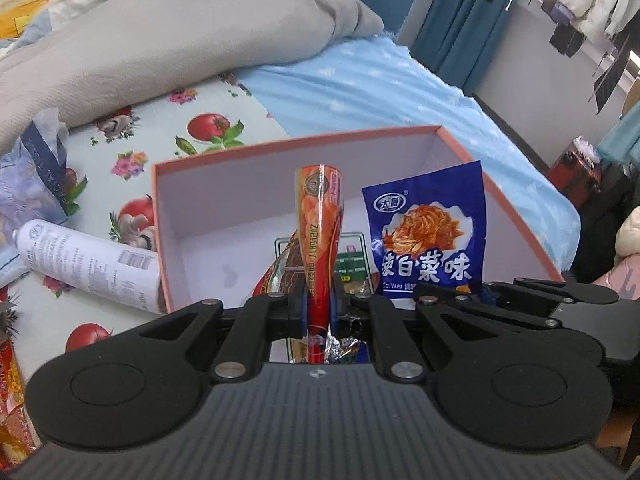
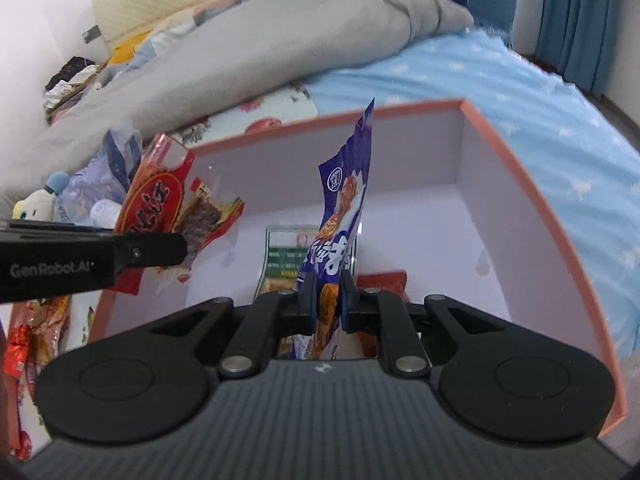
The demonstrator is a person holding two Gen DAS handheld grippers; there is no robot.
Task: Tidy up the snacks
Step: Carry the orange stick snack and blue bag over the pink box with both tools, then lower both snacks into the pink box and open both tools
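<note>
Your left gripper (image 1: pixel 318 312) is clenched on the red packet (image 1: pixel 320 224), your right gripper (image 2: pixel 326 300) on the blue packet (image 2: pixel 344 208); both packets hang over the open box (image 1: pixel 256 148). A few packets (image 2: pixel 288 256) already lie inside; more snacks (image 2: pixel 32 336) wait left of it. The box rests on a bed: fruit-print cloth (image 1: pixel 208 120), blue sheet (image 1: pixel 360 88), grey duvet (image 1: pixel 160 40). Curtains (image 1: pixel 452 20) hang behind.
</note>
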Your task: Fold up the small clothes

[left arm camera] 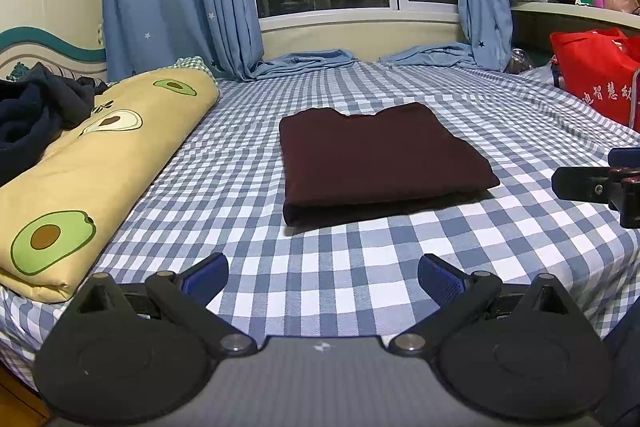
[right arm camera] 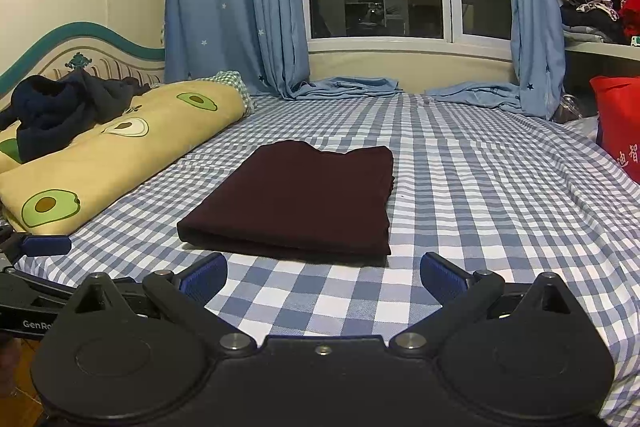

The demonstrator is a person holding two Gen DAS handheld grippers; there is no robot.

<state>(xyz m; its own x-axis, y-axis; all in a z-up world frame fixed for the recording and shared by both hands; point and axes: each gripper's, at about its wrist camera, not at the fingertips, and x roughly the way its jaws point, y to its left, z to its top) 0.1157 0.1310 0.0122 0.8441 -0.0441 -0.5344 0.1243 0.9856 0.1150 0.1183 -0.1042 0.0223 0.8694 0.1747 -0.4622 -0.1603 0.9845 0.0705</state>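
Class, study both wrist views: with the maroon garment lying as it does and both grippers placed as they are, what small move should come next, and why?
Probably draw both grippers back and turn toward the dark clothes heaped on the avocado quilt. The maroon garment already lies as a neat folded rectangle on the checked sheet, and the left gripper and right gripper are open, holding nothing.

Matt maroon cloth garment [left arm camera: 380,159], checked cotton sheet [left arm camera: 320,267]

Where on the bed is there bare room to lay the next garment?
Bare sheet lies between the folded garment and the red bag, and beyond the garment toward the curtains. Crowded on the left: quilt with dark clothes on top.
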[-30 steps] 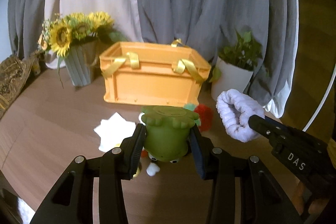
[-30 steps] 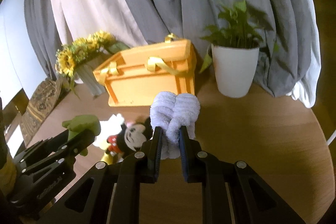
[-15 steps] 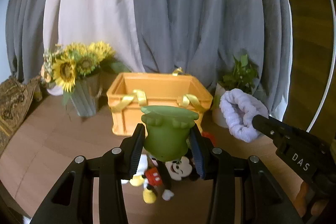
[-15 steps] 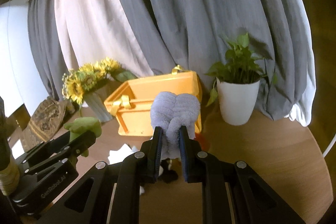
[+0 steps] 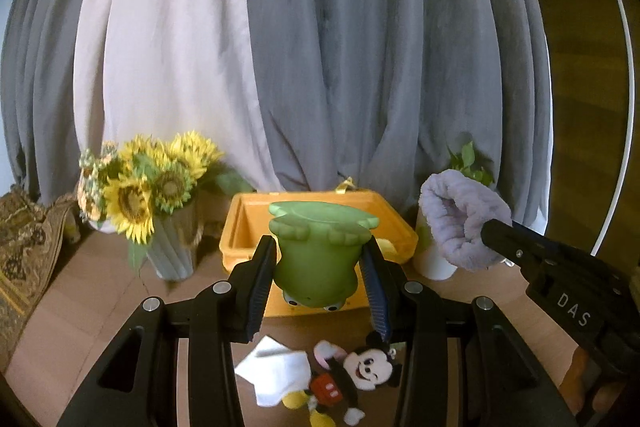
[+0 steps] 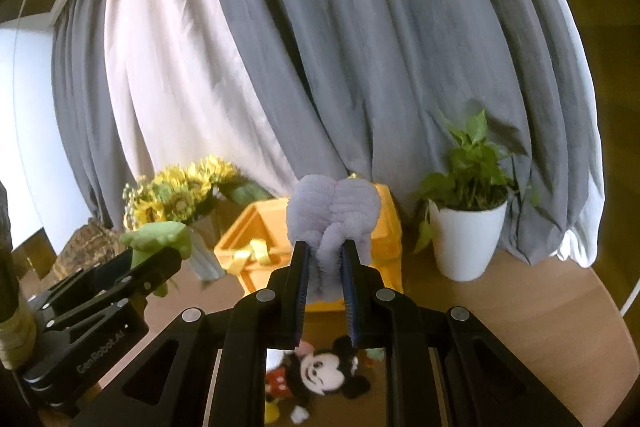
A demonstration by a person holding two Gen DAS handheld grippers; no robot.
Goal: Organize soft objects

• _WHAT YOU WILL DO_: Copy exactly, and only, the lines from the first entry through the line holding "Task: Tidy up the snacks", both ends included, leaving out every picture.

• _TASK ANSWER_:
The demonstrator is a person holding two Gen DAS handheld grippers; there is no robot.
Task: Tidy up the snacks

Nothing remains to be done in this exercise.